Unlike its predecessor with the index “2,” the motorcycle received a new shaped gas tank, a more powerful engine and direction indicators.

Motorcycle generator IZH 281.3701

On IZH motorcycles starting from the fourth Planet, an alternating current generator 281.3701 is installed, which is a modern three-phase electric source of electricity. This source is used to power electrical lighting, alarm, and ignition devices. Together with the rectifier, the BPV-14-10 regulator recharges the battery. The generator consists of two parts, a stator and a rotor.

. Converting the generator from 6 to 12 volts.

. Converting the generator from 6 to 12 volts.

Message Reset » 03 Aug 2005, 17:37

Don’t be afraid, I won’t suggest nonsense like “rewind the windings.” I will ask, because the forum is silent on this matter. So, there is a six-volt motorbike. I want 12 volts for obvious reasons. But for some reason I don’t have the slightest desire to sharpen the washer. If only because there is no material and generally known hemorrhoids. And here an idea arises: buy 12-volt stator windings and a rotor and install them into the housing from a 6-volt generator, flavoring everything with a brush assembly from a Lada (yes, even from an Izh). But a number of questions immediately arise: 1. Are the rotors and housings (inner diameter) of the generators the same diameter? 2. Are the cores of the stator windings the same, incl. by fastening, by the height and shape of the part where the wire is wound on them? 3. Is it possible to grind the rotor in case of minor discrepancies in diameters? Will this not affect the power of the equipment? 4. Well, in general, can the one who held both generators in his hands have anything valuable to say about transferring the filling of one into the other? I know it's a good idea

))

The plans include installing an optical BSZ (sold here with us) and plenty of driving without discharge with the ability to safely keep low revs.

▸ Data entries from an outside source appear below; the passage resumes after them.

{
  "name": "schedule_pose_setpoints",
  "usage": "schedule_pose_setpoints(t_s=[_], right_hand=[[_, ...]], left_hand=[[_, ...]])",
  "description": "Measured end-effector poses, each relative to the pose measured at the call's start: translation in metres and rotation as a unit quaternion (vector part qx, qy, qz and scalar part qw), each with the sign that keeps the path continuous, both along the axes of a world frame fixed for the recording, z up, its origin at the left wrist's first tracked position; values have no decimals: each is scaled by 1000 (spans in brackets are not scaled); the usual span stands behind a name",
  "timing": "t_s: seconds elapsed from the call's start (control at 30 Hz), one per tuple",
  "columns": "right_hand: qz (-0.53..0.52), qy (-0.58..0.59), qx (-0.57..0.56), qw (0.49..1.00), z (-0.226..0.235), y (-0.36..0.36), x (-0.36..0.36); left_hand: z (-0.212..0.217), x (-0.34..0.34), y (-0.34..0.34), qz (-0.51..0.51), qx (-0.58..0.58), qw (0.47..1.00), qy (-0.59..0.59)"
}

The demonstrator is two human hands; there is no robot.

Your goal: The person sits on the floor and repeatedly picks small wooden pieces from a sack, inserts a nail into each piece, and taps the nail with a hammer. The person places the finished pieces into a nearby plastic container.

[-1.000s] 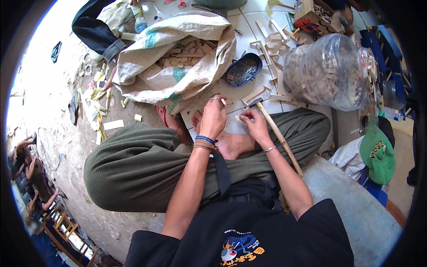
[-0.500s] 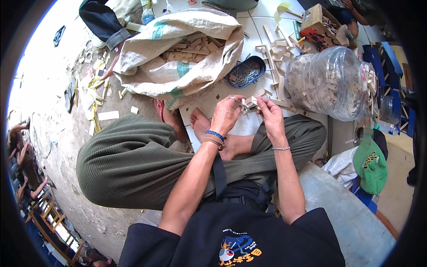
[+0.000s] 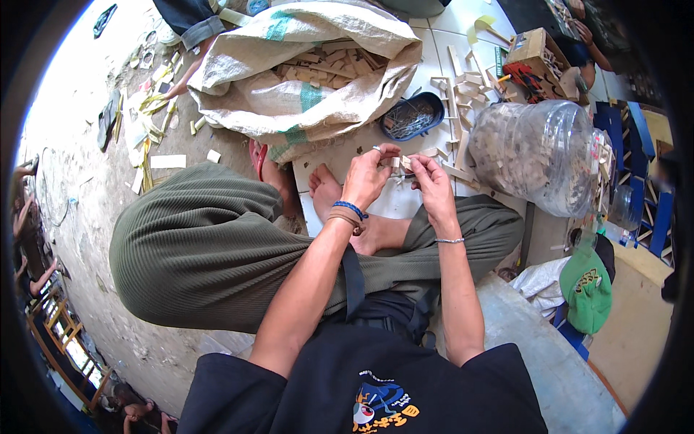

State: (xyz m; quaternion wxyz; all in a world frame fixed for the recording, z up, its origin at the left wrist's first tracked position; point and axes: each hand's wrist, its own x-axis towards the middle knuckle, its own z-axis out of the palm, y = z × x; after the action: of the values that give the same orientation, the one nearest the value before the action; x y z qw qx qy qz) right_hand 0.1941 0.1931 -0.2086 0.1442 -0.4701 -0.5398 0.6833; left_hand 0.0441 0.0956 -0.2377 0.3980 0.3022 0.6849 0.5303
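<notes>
I view the hands from above through the head camera. Left hand (image 3: pixel 365 179): thumb and fingers bent, pinching a small pale wood block (image 3: pixel 395 163) with a flat, squared face. Right hand (image 3: pixel 436 189): fingertips closed on a second wood piece (image 3: pixel 407 163), also pale and blocky. I see both pieces held up between the hands, nearly meeting; I cannot tell whether they touch.

Beyond, I note smooth white floor tiles (image 3: pixel 432 54) with dark joints, carrying thin pale strips (image 3: pixel 456 137) of straight-edged wood. Near them sits a rounded-oblong blue tray (image 3: pixel 389 132) of slim, grey metal nails (image 3: pixel 413 117). Left of it, a coarse woven sack (image 3: pixel 235 76), creased, white with green bands, gapes over flat wood offcuts (image 3: pixel 329 66). On the right, a ribbed, clear plastic jar (image 3: pixel 531 155) lies sideways; its contents look blurred.
</notes>
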Motion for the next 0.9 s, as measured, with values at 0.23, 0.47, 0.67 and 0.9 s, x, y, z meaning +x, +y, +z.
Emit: schedule_pose_setpoints(t_s=[0.23,0.47,0.67,0.9], right_hand=[[3,-4,-2,1000,-3,-4,0],[8,-4,-8,1000,1,-5,-1],[10,-11,19,1000,0,-6,-2],[3,-1,22,1000,3,-4,-1]], left_hand=[[-5,2,0,5,0,1000,-14],[-4,2,0,5,1,1000,-18],[-2,1,0,0,-9,1000,-3],[-5,2,1,3,-9,1000,-4]])
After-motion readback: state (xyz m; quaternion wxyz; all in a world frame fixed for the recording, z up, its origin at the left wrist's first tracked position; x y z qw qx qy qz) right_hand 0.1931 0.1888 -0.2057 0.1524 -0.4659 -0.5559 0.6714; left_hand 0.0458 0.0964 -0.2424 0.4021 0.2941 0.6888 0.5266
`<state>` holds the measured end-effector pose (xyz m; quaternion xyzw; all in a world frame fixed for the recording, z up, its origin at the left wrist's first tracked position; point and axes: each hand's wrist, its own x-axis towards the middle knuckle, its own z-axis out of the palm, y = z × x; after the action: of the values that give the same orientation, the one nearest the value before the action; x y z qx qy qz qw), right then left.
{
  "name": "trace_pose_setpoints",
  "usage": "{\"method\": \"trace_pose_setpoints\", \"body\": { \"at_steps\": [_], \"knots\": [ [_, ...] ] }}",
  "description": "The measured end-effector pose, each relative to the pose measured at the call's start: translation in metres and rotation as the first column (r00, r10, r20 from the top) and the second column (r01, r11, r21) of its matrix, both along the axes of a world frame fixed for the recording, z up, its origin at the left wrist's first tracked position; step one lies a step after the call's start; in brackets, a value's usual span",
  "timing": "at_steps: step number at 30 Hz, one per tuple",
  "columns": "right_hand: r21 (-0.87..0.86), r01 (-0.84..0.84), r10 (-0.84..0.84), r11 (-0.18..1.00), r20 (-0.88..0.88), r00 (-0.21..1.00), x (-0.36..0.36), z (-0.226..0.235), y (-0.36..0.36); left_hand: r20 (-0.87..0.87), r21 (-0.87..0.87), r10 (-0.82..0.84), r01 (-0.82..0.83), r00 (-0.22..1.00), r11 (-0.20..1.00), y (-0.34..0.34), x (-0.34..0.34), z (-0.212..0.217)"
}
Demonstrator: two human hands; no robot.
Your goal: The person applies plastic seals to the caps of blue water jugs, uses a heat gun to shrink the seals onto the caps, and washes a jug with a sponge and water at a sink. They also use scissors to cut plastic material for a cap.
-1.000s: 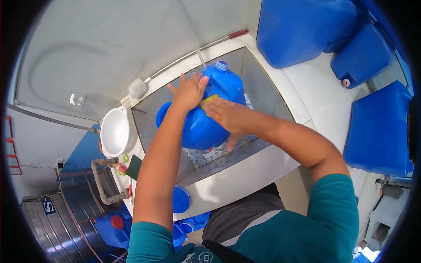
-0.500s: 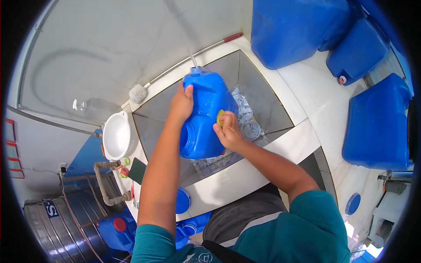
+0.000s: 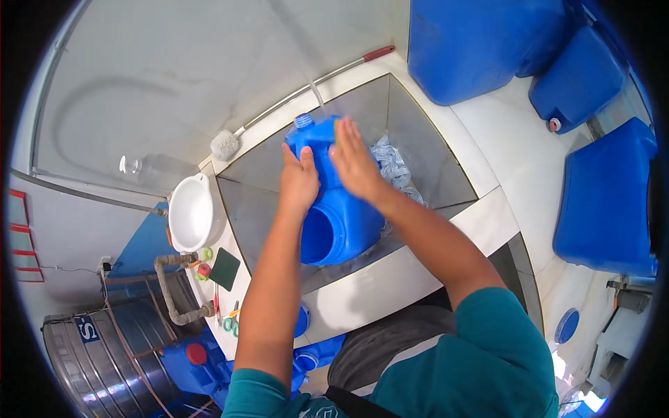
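Note:
A blue plastic water jug (image 3: pixel 355 216) is held tilted over the grey tiled basin, its wide round opening facing toward me and its narrow threaded spout at the far end. My left hand (image 3: pixel 300 182) grips the jug's left side near the spout, thumb on top. My right hand (image 3: pixel 354 159) presses a yellow sponge (image 3: pixel 337 131) onto the jug's upper right side, fingers stretched along it; most of the sponge is hidden under the hand. A clear stream or tube (image 3: pixel 316 95) comes down just behind the jug. Pale bluish, rope-like cloth (image 3: pixel 391 164) lies in the basin.
A long-handled brush (image 3: pixel 306 87) rests along the basin's back ledge. A white bowl (image 3: pixel 190 213), a dark green scouring pad (image 3: pixel 224 269) and scissors (image 3: pixel 231 323) sit on the left. Large blue containers (image 3: pixel 605 198) stand on the right. A blue lid (image 3: pixel 566 325) lies at lower right.
My right hand has slid the sponge up the jug toward its spout end. The jug has turned, so its wide opening shows more and its spout is off the clear stream.

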<state>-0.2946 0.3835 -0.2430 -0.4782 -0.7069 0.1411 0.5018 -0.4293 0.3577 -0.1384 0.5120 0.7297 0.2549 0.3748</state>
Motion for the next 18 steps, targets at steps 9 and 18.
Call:
{"method": "trace_pose_setpoints", "body": {
  "at_steps": [9,18],
  "knots": [
    [-0.063,-0.186,0.194,0.98,0.149,0.97,0.042,0.008,-0.036,-0.06,0.027,-0.048,0.049,0.997,0.998,0.017,-0.013,-0.013],
    [-0.247,0.068,0.106,0.967,0.627,0.772,0.039,0.068,-0.023,-0.238,0.175,-0.108,0.152,0.965,0.973,0.03,0.011,-0.039]
  ]
}}
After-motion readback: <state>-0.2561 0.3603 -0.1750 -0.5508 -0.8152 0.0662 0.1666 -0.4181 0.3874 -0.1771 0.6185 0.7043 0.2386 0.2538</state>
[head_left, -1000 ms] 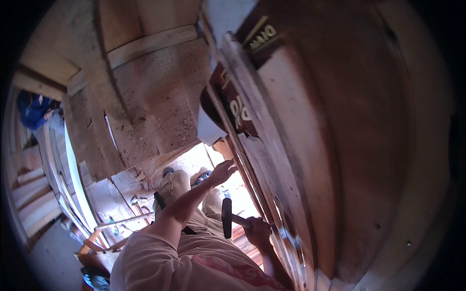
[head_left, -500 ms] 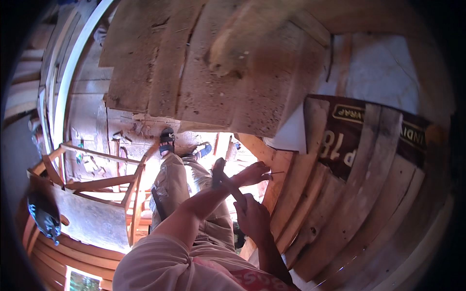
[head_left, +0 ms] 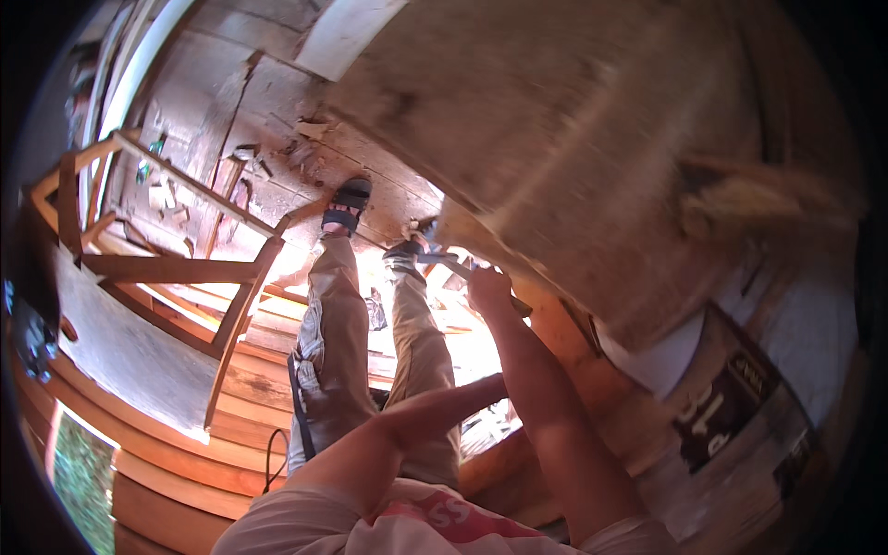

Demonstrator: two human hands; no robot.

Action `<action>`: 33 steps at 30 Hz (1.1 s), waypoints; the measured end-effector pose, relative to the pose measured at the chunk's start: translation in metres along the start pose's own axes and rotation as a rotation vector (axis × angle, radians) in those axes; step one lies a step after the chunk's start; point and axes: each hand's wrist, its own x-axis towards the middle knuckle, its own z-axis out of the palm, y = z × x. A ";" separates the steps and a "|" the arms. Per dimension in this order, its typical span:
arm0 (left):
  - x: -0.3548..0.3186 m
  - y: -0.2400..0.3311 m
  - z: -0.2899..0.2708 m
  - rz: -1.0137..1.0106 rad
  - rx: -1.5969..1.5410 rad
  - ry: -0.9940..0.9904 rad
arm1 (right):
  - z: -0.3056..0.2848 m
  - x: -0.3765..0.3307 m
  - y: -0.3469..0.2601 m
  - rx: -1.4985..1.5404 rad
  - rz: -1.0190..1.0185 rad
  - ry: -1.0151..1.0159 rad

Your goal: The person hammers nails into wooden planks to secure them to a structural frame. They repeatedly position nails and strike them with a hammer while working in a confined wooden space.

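Note:
My right hand point(head_left: 490, 289) is closed around the handle of a hammer point(head_left: 457, 266), held out ahead of me with its head toward the left, over the lit gap near my foot. The handle's other end sticks out past the hand on the right. My left forearm point(head_left: 444, 404) reaches across and passes under my right forearm. My left hand and its fingers are hidden there, beside the wooden boards on the right.
A wooden frame point(head_left: 176, 270) stands at the left. A broad rough board point(head_left: 555, 120) fills the top, and slatted boards point(head_left: 250, 393) lie below the frame. My sandalled foot point(head_left: 348, 205) stands near scattered wood scraps point(head_left: 166, 196). A dark printed sheet point(head_left: 721, 407) is at the right.
The view has turned. My right hand has swung the hammer farther forward, away from my body. My left hand, which held a thin nail against the wood, has gone behind my right forearm.

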 end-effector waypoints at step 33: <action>-0.039 0.015 0.013 -0.052 0.144 0.086 | 0.060 0.018 0.069 0.083 0.353 -0.084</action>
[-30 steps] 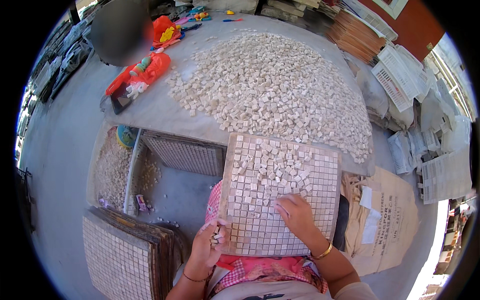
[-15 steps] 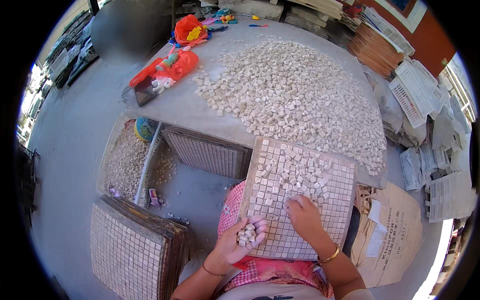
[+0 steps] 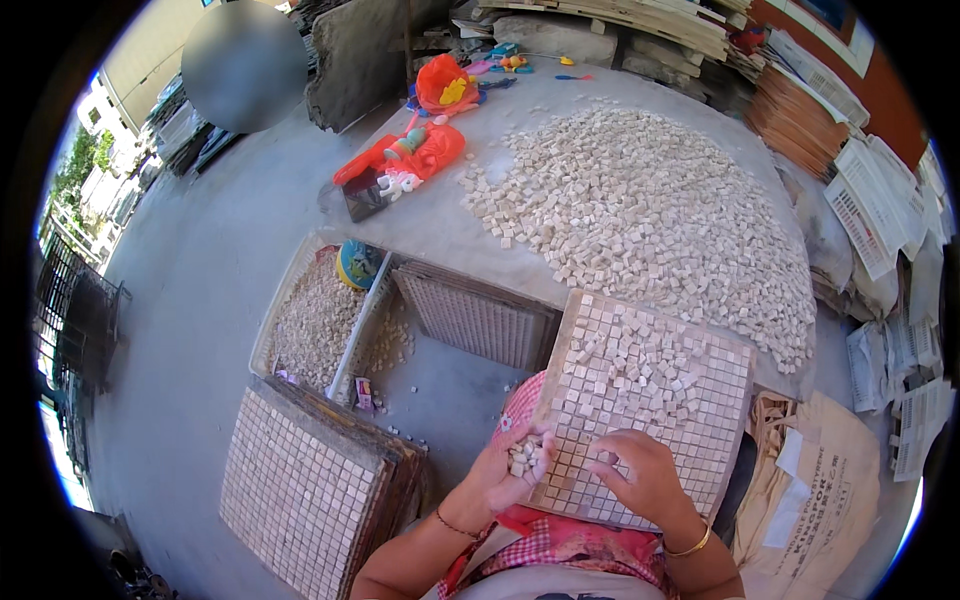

/added 08/04/05/ I went to the spare parts store (I thought I just wouldn’t have time to get there within 5 days, that’s why I opened the topic). Alteration is not possible, at least with little cost. The diameter of the 6-volt generator is much smaller, the windings are completely different. In short, I’ll buy a zafftra adapter and install a 12-volt one. I’ll write an article about installing an optical BSZ if anything useful comes of it. The topic can be closed.

Re: . Converting the generator from 6 to 12 volts.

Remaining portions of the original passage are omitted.